▸ **Assignment**
Would you please copy each line below that includes the string "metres"?

▸ **Given information**
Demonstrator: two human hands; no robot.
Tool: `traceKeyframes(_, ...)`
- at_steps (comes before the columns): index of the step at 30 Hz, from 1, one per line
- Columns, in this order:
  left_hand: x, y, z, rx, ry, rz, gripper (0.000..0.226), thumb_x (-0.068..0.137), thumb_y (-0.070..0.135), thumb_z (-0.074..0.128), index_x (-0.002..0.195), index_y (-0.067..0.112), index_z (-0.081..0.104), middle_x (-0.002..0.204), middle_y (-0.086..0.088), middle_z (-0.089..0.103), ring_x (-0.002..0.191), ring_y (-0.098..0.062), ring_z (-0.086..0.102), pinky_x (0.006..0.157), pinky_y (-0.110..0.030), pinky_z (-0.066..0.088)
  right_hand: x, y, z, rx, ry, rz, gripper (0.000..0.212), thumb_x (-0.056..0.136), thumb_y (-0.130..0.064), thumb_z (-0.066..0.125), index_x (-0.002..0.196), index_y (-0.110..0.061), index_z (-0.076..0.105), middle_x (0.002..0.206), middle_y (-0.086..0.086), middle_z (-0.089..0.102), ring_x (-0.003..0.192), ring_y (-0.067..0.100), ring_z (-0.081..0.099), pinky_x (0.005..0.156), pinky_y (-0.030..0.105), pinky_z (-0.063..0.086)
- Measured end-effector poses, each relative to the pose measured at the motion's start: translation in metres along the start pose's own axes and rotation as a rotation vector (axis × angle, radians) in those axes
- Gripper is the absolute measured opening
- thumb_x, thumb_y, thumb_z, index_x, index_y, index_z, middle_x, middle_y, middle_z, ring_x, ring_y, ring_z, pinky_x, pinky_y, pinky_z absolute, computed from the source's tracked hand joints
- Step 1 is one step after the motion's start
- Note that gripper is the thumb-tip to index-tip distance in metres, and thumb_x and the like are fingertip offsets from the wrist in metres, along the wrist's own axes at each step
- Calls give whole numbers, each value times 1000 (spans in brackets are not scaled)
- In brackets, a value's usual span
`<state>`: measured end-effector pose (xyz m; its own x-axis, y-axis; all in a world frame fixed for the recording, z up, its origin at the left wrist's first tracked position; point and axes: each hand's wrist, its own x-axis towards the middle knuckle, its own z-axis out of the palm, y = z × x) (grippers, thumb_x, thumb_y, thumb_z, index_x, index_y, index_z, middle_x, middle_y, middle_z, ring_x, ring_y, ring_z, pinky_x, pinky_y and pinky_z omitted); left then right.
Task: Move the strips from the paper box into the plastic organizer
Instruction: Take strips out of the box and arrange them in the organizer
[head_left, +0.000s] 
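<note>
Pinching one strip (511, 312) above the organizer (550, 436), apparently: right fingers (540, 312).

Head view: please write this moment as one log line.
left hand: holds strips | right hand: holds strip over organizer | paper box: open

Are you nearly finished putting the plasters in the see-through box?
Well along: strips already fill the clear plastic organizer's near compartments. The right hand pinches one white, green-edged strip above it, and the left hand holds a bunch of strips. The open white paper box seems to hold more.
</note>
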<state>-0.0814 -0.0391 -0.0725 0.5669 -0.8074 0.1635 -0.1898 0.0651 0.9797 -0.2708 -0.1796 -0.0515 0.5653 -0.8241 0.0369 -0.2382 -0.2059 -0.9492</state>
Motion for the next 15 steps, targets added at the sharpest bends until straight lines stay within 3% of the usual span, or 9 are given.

▸ **Exercise answer**
- Measured end-effector poses, each relative to the pose measured at the motion's start: translation in metres along the start pose's own axes and rotation as a rotation vector (axis × angle, radians) in those axes
- Note that gripper is the thumb-tip to index-tip distance in metres, and thumb_x and the like are fingertip offsets from the wrist in metres, along the wrist's own axes at each step

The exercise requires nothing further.